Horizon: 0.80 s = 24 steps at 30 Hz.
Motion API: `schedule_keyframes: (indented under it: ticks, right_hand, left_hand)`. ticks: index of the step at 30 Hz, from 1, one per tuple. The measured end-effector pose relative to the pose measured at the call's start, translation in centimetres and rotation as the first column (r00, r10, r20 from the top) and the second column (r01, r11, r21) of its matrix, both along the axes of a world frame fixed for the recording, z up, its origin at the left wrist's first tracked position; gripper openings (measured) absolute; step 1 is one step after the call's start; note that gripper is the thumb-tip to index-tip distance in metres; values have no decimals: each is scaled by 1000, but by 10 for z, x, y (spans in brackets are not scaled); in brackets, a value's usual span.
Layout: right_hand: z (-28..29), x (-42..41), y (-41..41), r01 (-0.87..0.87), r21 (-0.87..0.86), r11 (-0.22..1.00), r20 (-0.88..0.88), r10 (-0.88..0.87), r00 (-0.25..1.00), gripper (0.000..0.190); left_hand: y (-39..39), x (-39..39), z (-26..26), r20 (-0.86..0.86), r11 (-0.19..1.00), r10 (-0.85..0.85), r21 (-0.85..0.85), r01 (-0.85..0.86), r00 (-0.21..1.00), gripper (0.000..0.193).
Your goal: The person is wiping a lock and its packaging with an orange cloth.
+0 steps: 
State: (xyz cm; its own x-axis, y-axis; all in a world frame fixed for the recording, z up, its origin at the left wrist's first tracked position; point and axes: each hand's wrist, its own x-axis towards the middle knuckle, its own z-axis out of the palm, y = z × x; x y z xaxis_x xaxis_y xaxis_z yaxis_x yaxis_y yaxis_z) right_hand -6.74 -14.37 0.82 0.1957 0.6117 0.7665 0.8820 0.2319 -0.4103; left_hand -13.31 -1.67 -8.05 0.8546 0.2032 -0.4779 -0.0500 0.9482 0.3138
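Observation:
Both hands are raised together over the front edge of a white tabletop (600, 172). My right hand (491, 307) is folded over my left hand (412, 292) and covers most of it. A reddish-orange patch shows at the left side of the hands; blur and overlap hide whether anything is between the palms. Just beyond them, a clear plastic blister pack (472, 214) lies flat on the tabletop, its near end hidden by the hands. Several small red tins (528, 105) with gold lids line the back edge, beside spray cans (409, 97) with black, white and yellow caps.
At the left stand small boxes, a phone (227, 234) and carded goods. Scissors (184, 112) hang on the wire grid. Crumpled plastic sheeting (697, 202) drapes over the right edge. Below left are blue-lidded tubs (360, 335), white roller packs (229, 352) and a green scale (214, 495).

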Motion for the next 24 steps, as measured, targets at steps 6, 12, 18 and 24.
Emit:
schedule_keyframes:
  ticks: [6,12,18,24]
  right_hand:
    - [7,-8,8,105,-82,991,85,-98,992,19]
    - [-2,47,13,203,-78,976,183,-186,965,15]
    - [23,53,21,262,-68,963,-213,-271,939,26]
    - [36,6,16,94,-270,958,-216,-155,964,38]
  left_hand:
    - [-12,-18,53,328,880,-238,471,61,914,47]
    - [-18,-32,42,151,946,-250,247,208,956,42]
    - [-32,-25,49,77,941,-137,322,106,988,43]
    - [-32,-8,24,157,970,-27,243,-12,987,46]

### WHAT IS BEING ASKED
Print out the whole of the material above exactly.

### TASK ANSWER
Horizon: 0.80 s = 24 steps at 30 Hz.
Motion API: `schedule_keyframes: (indented under it: ticks, right_hand, left_hand)`. ticks: index of the step at 30 Hz, from 1, one per tuple. The measured end-effector pose relative to the pose measured at the call's start, translation in centimetres and rotation as the first column (r00, r10, r20 from the top) and the second column (r01, r11, r21) of its matrix, both along the axes of a world frame fixed for the recording, z up, its origin at the left wrist's first tracked position; gripper openings (measured) absolute; step 1 is one step after the call's start; note that gripper is the thumb-tip to index-tip distance in metres; values have no decimals: each is scaled by 1000, but by 10 for z, x, y (spans in brackets are not scaled); in brackets, a value's usual span.
Layout: right_hand: z (-28..29), x (-42..41), y (-41..41), r01 (-0.87..0.87), r21 (-0.87..0.86), r11 (-0.22..1.00), r20 (-0.88..0.88), r10 (-0.88..0.87), r00 (-0.25..1.00), gripper (0.000..0.190); left_hand: y (-39..39), x (-39..39), z (-26..26), r20 (-0.86..0.86), r11 (-0.19..1.00), r10 (-0.85..0.85), r21 (-0.85..0.85), r01 (-0.85..0.86), r00 (-0.21..1.00), gripper (0.000..0.193).
Your goal: The person is wiping a lock and its packaging with an orange cloth.
+0 steps: 
State: (xyz cm; its own x-axis, y-axis; all in a world frame fixed for the recording, z up, its origin at the left wrist's first tracked position; point and axes: each hand's wrist, its own x-axis towards the middle knuckle, its own z-axis out of the palm, y = z × x; x y z xaxis_x xaxis_y xaxis_z yaxis_x yaxis_y yaxis_z) right_hand -6.74 -14.37 0.82 0.1957 0.6117 0.7665 0.8820 0.2319 -0.4103; left_hand -13.31 -1.67 -8.05 0.8546 0.2032 -0.4779 -0.0500 0.9482 0.3138
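Observation:
Both hands are raised together over the front edge of a white tabletop (600, 172). My right hand (491, 307) is folded over my left hand (412, 292) and covers most of it. A reddish-orange patch shows at the left side of the hands; blur and overlap hide whether anything is between the palms. Just beyond them, a clear plastic blister pack (472, 214) lies flat on the tabletop, its near end hidden by the hands. Several small red tins (528, 105) with gold lids line the back edge, beside spray cans (409, 97) with black, white and yellow caps.
At the left stand small boxes, a phone (227, 234) and carded goods. Scissors (184, 112) hang on the wire grid. Crumpled plastic sheeting (697, 202) drapes over the right edge. Below left are blue-lidded tubs (360, 335), white roller packs (229, 352) and a green scale (214, 495).
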
Motion for the next 24 steps, as measured, targets at steps 6, 12, 18 and 24.
Emit:
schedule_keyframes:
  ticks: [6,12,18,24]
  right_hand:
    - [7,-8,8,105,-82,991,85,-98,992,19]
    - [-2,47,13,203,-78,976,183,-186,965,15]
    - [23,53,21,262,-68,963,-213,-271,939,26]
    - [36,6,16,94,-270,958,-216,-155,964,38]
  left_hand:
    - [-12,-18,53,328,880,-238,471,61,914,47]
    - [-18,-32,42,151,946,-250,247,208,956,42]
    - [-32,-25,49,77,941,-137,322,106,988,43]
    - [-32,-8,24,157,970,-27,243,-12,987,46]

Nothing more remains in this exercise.